▶ [What to do]
Output the run of lines that opens with the first line of the material below and closes with the line containing "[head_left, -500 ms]", both included, and drop the pictures.

BEGIN

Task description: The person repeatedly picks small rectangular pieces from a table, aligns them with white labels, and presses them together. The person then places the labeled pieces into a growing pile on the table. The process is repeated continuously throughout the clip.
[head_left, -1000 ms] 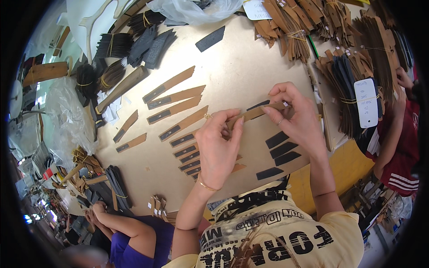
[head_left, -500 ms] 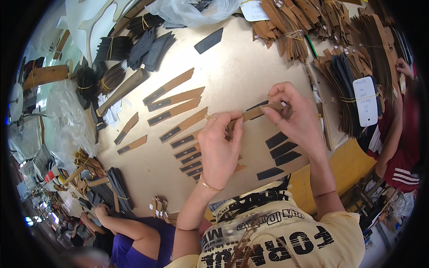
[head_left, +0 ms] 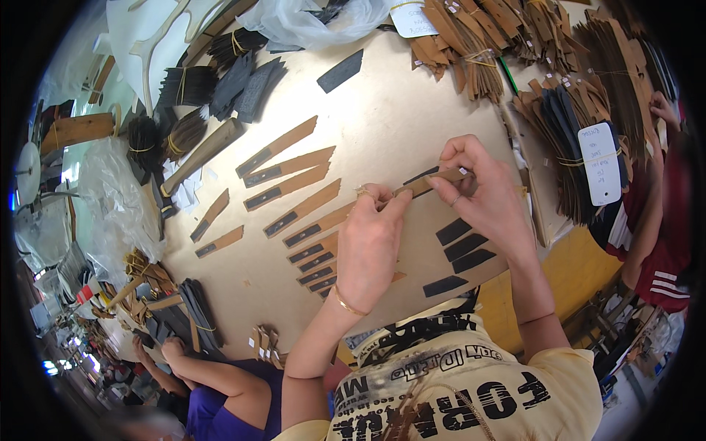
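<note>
A tan strip (head_left: 434, 180) is pinched between the left hand (head_left: 371, 242) and right hand (head_left: 482, 192), both grips closed on it, above the tabletop (head_left: 397, 117).

Strip (head_left: 430, 181) middle hidden under hands; left hand (head_left: 370, 246) covers lower tan pieces (head_left: 312, 242); co-worker (head_left: 654, 220) cut off at right rim.

A pale work table (head_left: 412, 125) is seen, with rows of tan strips with dark ends (head_left: 290, 187) laid out on it. Four black patches (head_left: 460, 250) are set side by side near its right edge. Bundles of brown strips (head_left: 471, 44) tied with bands are heaped along the far edge, and dark bundles (head_left: 235, 81) are piled at the far left. A white tag (head_left: 599, 162) is fixed to a stack at the right. A clear plastic bag (head_left: 309, 18) is crumpled at the top.
</note>
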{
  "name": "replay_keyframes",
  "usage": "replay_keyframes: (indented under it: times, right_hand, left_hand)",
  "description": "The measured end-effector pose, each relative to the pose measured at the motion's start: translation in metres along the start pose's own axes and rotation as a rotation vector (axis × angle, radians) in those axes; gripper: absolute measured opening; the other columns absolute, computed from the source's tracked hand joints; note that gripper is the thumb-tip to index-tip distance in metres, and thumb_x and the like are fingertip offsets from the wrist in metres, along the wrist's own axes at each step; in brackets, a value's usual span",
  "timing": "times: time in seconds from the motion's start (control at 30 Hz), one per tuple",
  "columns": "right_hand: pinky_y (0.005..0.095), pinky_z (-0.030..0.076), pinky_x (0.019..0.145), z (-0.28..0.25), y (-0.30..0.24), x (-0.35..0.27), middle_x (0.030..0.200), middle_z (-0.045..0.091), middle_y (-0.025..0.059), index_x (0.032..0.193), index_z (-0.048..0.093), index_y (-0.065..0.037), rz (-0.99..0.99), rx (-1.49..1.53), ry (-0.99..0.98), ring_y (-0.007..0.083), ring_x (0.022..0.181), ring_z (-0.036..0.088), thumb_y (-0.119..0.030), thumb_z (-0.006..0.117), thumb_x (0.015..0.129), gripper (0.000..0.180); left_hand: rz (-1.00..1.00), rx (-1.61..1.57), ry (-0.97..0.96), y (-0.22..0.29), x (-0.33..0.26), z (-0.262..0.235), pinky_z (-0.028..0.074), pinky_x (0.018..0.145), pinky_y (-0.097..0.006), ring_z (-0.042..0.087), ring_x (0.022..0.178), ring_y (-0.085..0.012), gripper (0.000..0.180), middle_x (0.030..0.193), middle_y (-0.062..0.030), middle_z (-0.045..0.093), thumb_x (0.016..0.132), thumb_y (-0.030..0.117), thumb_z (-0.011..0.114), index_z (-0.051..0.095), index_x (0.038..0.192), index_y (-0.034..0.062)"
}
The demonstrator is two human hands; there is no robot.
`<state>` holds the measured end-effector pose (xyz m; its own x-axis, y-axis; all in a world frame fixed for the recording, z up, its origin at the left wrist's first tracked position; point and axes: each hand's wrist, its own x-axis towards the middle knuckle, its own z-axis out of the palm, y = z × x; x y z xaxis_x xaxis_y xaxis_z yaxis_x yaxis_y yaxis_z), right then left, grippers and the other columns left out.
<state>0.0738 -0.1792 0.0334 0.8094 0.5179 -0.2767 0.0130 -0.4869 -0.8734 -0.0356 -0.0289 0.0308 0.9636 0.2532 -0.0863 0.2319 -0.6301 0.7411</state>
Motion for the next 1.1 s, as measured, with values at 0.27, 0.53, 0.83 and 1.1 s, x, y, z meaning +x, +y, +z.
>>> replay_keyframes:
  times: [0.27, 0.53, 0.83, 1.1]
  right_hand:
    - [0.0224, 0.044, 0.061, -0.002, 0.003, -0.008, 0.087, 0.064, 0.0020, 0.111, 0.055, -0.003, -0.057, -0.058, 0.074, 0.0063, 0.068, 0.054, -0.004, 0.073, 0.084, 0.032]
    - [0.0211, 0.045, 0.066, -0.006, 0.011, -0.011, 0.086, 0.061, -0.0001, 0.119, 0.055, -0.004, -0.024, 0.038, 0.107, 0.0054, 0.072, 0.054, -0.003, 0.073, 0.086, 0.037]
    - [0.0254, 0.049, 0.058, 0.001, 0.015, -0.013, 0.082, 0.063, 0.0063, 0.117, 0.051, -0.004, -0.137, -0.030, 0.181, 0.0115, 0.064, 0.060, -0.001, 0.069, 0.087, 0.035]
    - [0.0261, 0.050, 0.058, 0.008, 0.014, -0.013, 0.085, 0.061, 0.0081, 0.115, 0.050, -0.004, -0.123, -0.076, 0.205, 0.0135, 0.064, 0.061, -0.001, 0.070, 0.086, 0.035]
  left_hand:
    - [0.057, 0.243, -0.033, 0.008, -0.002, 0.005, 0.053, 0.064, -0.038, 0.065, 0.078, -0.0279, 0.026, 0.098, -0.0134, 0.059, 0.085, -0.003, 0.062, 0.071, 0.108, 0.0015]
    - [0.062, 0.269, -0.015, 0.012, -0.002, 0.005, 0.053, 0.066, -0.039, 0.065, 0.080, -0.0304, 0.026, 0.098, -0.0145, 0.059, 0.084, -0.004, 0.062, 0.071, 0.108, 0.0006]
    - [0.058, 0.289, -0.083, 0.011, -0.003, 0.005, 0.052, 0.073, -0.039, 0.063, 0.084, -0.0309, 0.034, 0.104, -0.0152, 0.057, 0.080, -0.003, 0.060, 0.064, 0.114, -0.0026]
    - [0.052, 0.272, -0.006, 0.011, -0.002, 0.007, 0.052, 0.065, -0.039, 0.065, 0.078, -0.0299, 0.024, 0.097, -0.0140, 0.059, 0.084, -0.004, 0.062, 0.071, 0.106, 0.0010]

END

▶ [Solution to this task]
Task description: The person repeatedly picks small rectangular pieces from a table, aligns them with white labels, and presses them together. The person then places the labeled pieces into a growing pile on the table. The process is repeated continuously throughout the clip.
[head_left, -1000 ms] 
[head_left, -500 ms] 

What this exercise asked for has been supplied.